Tipo di pesca con canna da banchine o da moli facendo cadere la lenza in modo perpendicolare il piu' vicino possibile alla banchina stessa.
Più la lenza è vicina alla banchina più si fà Extreme Docking.
....va bene anche se vi ha lasciato la morosa e non avete altri hobbies

Scopo dell' Extreme Docking
Vantarsi di catture da posizioni improbabili facendo anche bei ragionamenti.

Mission:
pubblicazione su questo blog di tutte le foto e ragionamenti di chi pratica Extreme Docking
(chi pesca scoordinato e male di solito è avvantaggiato)

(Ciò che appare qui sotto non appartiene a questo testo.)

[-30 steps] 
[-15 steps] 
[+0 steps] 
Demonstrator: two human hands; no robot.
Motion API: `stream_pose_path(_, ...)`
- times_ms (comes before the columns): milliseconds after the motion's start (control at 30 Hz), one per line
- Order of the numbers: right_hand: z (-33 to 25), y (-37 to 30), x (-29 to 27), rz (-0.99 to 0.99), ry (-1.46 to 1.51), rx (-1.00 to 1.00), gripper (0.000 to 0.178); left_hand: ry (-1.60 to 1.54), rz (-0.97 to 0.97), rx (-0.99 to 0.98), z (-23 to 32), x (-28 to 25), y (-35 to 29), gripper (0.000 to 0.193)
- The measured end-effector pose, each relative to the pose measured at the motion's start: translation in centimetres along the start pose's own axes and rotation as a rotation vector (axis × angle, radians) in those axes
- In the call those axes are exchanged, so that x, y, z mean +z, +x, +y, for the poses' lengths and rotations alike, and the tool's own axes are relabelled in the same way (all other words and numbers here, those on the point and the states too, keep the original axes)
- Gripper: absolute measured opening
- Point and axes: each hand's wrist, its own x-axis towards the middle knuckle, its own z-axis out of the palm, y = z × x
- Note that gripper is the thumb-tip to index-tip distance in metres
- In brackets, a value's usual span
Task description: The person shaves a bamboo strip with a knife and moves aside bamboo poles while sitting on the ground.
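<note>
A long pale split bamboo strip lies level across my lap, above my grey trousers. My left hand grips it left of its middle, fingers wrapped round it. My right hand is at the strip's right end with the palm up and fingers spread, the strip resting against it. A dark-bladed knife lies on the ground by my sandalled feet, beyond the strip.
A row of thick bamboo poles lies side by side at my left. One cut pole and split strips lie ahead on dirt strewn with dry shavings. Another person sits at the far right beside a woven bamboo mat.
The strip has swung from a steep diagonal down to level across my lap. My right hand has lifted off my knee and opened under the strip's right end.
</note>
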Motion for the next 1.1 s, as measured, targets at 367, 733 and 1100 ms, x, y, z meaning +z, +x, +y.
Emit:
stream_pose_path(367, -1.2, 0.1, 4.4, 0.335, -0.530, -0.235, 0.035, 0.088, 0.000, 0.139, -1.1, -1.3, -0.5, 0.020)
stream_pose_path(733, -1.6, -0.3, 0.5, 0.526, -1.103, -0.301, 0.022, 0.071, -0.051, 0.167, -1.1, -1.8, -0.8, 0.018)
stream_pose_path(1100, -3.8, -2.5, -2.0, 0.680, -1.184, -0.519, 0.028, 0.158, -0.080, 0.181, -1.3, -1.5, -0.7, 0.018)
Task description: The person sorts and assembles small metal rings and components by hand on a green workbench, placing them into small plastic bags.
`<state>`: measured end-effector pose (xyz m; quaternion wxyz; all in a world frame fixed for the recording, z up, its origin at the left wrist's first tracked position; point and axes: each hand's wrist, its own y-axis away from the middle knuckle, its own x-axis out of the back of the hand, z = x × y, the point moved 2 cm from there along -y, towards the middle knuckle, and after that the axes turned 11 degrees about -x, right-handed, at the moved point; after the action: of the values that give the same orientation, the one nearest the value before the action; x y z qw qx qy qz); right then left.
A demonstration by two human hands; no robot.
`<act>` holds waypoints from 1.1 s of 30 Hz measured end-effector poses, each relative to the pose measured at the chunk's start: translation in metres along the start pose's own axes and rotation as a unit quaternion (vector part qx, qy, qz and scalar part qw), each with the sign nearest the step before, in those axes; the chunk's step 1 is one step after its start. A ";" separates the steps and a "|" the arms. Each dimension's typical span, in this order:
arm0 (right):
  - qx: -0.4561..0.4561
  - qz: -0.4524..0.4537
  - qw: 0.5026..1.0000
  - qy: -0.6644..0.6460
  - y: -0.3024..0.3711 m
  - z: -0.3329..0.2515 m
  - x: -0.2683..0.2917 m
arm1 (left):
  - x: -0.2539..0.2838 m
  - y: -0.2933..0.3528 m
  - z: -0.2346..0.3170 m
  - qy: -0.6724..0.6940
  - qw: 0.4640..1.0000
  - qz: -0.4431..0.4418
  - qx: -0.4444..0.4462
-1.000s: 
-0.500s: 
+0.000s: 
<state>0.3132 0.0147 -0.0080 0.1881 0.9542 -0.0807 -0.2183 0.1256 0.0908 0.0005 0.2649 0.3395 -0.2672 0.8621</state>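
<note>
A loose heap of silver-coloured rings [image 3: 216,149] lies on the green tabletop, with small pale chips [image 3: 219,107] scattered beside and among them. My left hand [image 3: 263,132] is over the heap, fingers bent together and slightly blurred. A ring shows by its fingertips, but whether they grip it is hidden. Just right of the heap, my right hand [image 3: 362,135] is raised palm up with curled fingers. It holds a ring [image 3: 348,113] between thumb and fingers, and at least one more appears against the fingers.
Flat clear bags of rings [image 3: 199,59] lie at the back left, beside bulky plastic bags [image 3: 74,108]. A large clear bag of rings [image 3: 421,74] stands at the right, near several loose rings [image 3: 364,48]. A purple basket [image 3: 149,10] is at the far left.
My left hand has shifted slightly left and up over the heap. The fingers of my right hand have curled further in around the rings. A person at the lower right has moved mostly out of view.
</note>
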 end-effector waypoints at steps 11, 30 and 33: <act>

La Tecnica (step by step):

Cocktail di benvenuto (alla macchina quando ci si incontra).
Brindisi di inizio lavori di solito non sono ancora le 7 della mattina (è meglio se quancuno inizia a gridacchiare " si può pescare " mettendo le mani di fronte alla bocca come megafono..... di solito si sente digerire in lontananza).
Quindi si presuppone che ci troviamo su una banchina di un porto e abbiamo un fondale di circa 10 metri.
Le canne utilizzate sono quelle da ledgering con cimino sottile come nelle foto.
Tecnica utilizzata EXTREME DOCKING.
Il mulinello di medio/piccole dimensioni è caricato di un buon filo del 25 o 28 si può arrivare al 30 in alta stagione (settembre).
Sul mulinello sarà posizionato un cavalletto che ci permetterà di tenere la canna stabile e ferma sulla banchina.
Il terminale utilizzato è della solita sezione di quello in bobina ( o di qualita superiore ma sempre dello stesso diametro).
Il piombo utilizzato dai 3 ai 5 grammi (dipende dal cimino della canna e dalle condizioni meteo).
Quindi piombo su lenza madre,girella brunita senza moschettone e terminale di circa 20 cm.
L'esca utilizzata è il granchio (dimensioni corpo circa 2 euro) innescato dalla testa o nelle zampe (cosa importante deve essere mantenuto vivo).
Utilizzare un amo unico robusto misura 2 o 3.
Se si pesca con 2 ami vanno bene anche di misura inferore,il primo messo nella protuberanza in mezzo agli occhi che poi spunta nella parte superore del carapace e l'altro tra le zampe posteriori.
Orario di pesca dalle 7 alle 17
Orario di bevute dalle 6 in poi.

ACCESSORI AMMESSI IN BANCHINA:
fiasco del vino impagliato stile "old fashion",
bottiglione "classic" da 2 litri,
cartuccera con liquori mignon varie marche tra cui:
rosso antico, pretrus, kambusa (l'amaricante),don bairo e ferrochina bisleri (se comprati all'Iperlando valgono doppio),
fiaschetta grappa con ruta o senza in metallo,
barilotto tipo San Bernardo con vin brulè.
EQUIPAGGIAMENTO DA TENERE IN MACCHINA:
damigiana 54 litri vino rosso di bassa qualità (ma quella bassa qualità che non dà fastidio),
ghiacciaia con frizzantino bianco sfuso da prendere con la caraffa, kit di petardi da far esplodere quando si ha voglia.